_What the task asks_
What follows is a listing; give it again exactly, in its entirety.
::::::::::
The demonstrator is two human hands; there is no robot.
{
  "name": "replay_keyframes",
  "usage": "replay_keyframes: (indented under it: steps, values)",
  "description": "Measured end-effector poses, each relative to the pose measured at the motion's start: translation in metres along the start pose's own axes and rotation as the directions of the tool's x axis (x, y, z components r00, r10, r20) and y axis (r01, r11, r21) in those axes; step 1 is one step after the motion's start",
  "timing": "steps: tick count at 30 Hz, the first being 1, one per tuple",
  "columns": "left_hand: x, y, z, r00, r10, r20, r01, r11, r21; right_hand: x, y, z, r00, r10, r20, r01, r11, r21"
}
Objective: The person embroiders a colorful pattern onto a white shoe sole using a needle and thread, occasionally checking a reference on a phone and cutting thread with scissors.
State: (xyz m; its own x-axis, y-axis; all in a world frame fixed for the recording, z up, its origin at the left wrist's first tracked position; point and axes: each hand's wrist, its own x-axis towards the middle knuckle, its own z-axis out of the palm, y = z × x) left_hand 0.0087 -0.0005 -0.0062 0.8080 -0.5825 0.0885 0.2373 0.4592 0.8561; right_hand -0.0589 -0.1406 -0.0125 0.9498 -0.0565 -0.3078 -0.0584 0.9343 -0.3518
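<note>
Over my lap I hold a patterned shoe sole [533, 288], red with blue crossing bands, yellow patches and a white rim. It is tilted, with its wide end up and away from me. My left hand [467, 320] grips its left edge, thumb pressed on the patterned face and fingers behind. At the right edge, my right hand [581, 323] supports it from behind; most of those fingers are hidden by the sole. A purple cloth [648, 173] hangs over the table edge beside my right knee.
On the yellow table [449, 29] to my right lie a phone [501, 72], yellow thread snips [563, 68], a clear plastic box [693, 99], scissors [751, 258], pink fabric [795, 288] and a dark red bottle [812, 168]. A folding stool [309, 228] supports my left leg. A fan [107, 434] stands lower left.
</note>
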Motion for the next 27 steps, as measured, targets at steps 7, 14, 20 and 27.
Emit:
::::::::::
_Expected answer_
The demonstrator is two human hands; there is no robot.
{
  "name": "replay_keyframes",
  "usage": "replay_keyframes: (indented under it: steps, values)",
  "description": "Measured end-effector poses, each relative to the pose measured at the motion's start: translation in metres along the start pose's own axes and rotation as the directions of the tool's x axis (x, y, z components r00, r10, r20) and y axis (r01, r11, r21) in those axes; step 1 is one step after the motion's start",
  "timing": "steps: tick count at 30 Hz, the first being 1, one per tuple",
  "columns": "left_hand: x, y, z, r00, r10, r20, r01, r11, r21; right_hand: x, y, z, r00, r10, r20, r01, r11, r21"
}
Objective: The person embroiders a colorful pattern onto a white shoe sole using a needle and thread, occasionally checking a reference on a phone and cutting thread with scissors.
State: (xyz m; its own x-axis, y-axis; all in a world frame fixed for the recording, z up, its origin at the left wrist's first tracked position; point and axes: each hand's wrist, its own x-axis towards the middle knuckle, its own z-axis out of the palm, y = z × x) left_hand 0.0087 -0.0005 -0.0062 0.8080 -0.5825 0.0885 0.2373 0.4592 0.8561; right_hand -0.0589 -0.1406 -0.0125 0.9498 -0.0565 -0.3078 -0.0584 0.9343 -0.3518
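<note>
Over my lap I hold a patterned shoe sole [533, 288], red with blue crossing bands, yellow patches and a white rim. It is tilted, with its wide end up and away from me. My left hand [467, 320] grips its left edge, thumb pressed on the patterned face and fingers behind. At the right edge, my right hand [581, 323] supports it from behind; most of those fingers are hidden by the sole. A purple cloth [648, 173] hangs over the table edge beside my right knee.
On the yellow table [449, 29] to my right lie a phone [501, 72], yellow thread snips [563, 68], a clear plastic box [693, 99], scissors [751, 258], pink fabric [795, 288] and a dark red bottle [812, 168]. A folding stool [309, 228] supports my left leg. A fan [107, 434] stands lower left.
</note>
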Motion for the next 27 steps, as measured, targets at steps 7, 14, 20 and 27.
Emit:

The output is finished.